Há demasiados encapuzados na vida portuguesa
Aentrevista já acabou e os microfones estão desligados quando Manuel Alegre faz um salto histórico, da questão que o move presentemente – o IVA das touradas – até ao seu passado. O salto que encontra no seu passado a explicação para a sua indignação recente. Regressa ao momento em que, depois do 25 de Abril, já em Portugal, vindo do exílio, ele, que era uma das referências à esquerda, resolve juntar-se a Mário Soares no PS e lutar contra os radicalismos – de esquerda e militares. Os seus olhos azuis estão sérios. E a voz cava diz: “É isso. Isto é tudo demasiado perigoso.”
O IVA das touradas não é uma questão demasiado pequena para invocar tão grande luta? Seria, não fossem estes tempos estranhos em que vivemos. Portugal, sendo um país pequeno, de elites ainda mais endogâmicas, e comunicação social anémica, tem tendência a sobrevalorizar alguns temas e polémicas que se revelam espúrias. Damos demasiada atenção ao futebol, por exemplo. Não é o caso das touradas, que vão, aliás, no mesmo sentido da polémica à volta de chamar Descobrimentos aos Descobri- mentos. Num caso, ao arrepio da História, julgando com valores de hoje o que aconteceu ontem. No outro, ao arrepio da tradição, ignorando o que faz de um país um país, e alienando uma boa parte dele em prol dos valores da outra parte.
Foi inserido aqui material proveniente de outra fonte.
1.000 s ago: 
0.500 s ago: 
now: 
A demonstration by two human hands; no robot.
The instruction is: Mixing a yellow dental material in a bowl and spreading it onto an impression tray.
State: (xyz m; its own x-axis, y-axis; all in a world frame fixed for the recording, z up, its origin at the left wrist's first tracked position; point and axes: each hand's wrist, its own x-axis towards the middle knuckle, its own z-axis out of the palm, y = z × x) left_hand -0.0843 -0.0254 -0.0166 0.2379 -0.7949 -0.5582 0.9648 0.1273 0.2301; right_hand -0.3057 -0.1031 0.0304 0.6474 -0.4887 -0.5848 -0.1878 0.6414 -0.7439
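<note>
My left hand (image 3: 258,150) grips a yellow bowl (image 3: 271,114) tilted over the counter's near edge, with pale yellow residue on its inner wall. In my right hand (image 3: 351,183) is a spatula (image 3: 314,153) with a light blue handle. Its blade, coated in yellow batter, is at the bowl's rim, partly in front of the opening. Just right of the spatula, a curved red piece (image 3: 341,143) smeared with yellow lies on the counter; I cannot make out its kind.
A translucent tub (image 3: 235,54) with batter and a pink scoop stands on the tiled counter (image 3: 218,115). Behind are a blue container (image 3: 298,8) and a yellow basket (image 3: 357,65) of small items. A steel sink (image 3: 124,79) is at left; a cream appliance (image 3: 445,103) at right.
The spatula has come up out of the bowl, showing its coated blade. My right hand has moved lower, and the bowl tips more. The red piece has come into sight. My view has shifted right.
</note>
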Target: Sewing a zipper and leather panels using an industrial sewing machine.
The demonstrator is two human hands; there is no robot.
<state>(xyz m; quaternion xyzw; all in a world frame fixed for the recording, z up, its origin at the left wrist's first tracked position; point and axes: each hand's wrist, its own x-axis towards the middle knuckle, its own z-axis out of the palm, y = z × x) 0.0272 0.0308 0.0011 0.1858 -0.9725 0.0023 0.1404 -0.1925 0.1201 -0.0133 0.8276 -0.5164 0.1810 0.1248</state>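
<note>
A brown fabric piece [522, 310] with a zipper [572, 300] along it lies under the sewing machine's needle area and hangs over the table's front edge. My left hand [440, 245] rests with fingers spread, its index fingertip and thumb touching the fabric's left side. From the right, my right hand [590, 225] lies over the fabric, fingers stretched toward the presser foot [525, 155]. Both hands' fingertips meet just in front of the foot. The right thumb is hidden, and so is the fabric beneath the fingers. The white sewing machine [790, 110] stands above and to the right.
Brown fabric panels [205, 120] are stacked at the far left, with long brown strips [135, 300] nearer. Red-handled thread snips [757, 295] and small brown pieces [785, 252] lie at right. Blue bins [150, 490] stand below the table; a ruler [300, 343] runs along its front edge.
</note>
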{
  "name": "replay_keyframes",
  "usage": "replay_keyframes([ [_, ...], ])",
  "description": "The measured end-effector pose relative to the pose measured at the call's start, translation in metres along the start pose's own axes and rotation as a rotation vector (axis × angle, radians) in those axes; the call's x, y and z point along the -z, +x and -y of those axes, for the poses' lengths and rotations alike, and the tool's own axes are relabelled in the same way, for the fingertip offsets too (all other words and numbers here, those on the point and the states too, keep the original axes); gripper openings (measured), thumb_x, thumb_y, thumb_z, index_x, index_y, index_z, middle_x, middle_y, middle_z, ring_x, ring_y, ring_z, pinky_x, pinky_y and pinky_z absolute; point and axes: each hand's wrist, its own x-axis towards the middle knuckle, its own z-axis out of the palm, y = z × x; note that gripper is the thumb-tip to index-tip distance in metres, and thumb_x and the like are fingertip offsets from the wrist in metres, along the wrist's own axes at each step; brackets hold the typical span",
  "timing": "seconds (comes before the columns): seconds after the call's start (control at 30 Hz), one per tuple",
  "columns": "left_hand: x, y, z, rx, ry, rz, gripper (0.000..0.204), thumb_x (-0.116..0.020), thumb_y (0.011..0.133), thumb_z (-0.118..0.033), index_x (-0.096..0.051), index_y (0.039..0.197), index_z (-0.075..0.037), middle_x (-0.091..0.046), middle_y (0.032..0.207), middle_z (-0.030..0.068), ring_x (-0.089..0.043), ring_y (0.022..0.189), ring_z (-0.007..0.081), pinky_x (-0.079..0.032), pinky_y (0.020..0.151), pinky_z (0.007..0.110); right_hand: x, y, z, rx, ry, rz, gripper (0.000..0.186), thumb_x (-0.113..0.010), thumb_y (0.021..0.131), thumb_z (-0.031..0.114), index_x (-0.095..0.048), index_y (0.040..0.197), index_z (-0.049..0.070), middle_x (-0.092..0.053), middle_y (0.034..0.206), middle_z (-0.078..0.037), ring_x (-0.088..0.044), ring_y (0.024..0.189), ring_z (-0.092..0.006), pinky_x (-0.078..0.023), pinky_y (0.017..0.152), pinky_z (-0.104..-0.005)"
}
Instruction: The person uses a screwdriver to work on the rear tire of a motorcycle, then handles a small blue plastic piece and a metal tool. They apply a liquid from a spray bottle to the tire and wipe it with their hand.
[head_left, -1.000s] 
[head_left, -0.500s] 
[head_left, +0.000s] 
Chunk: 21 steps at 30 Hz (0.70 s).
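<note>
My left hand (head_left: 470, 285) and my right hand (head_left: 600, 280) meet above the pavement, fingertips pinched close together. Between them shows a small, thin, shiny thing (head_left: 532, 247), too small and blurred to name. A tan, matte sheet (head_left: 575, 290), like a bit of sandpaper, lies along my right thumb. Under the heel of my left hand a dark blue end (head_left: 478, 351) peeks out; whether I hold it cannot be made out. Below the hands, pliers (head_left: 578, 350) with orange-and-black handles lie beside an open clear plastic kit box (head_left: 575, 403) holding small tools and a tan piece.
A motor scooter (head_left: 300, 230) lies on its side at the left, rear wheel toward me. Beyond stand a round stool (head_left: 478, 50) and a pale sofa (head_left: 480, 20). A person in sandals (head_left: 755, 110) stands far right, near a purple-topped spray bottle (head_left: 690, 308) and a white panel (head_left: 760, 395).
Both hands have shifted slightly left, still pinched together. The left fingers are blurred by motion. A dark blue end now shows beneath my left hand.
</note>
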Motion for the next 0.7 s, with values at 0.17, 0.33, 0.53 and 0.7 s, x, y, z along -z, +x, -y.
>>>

Ao ignorar e, sobretudo, desprezar, uma boa parte dos que não pensam como nós, começamos por dividir, acabamos a aliená-los. Foi o que aconteceu na América que elegeu Trump – não constituída por trogloditas, mas antes por gente com problemas reais e valores tradicionais que se sentiu deixada de lado por uma certa esquerda a que estava habituada a recorrer e pela direita que não perfilhava os seus valores. Apareceu Trump, um ser vazio e sinusoidal, disposto a oscilar o discurso à medida do que essa gente queria ouvir. Os resultados, do lado de lá do Atlântico são os que já conhecemos, e outros a que ainda assistiremos.
Quando a micro-história se junta à História com H grande, aos olhos de um homem como Manuel Alegre, nós, os que vivemos menos, e menos intensamente, nós os que temos menos experiência, devíamos parar para ouvir. Quando Manuel Alegre se recoloca no espaço público, para tomar lugar nesta frente de batalha das touradas, é preciso observá-lo. Hoje, como nesses momentos iniciais da revolução, ele é uma voz contra os radicalismos.
Na altura, lutou contra a perspetiva de um panorama dramático, entre um regime militar musculado e uma esquerda desabrida. Aos que estão a encolher os ombros a achar toda esta comparação demasiado ridícula, ele lembra que aquilo contra o que lutou foi a violência latente dos que, de ambos os lados, achavam que a razão só tinha um sentido, e era o deles.
Otoque final para a conclusão de Alegre foi a reportagem da TVI que redescobriu um grupo violento de defesa dos direitos dos animais – que, note-se, não tem vergonha de se chamar IRA – e se deixou fotografar de cara tapada para as redes sociais. Já há, talvez, demasiados encapuzados na vida recente portuguesa para não nos preocuparmos.
Primeiro foram os membros da claque Juve Leo que assim entraram na Academia de Alcochete para bater nos jogadores do Sporting que estavam contra a sua direção. Agora são estes, em defesa cega dos animais. Quando alguém, em paz e democracia, esconde a cara numa luta é porque, lá no fundo, sabe que essa luta não será assim tão justa. E isso é tão perigoso como parece. E como dizia Alegre.
Quando alguém, em paz e democracia, decide tapar a sua cara para lutar é porque sabe que essa luta não será assim tão justa.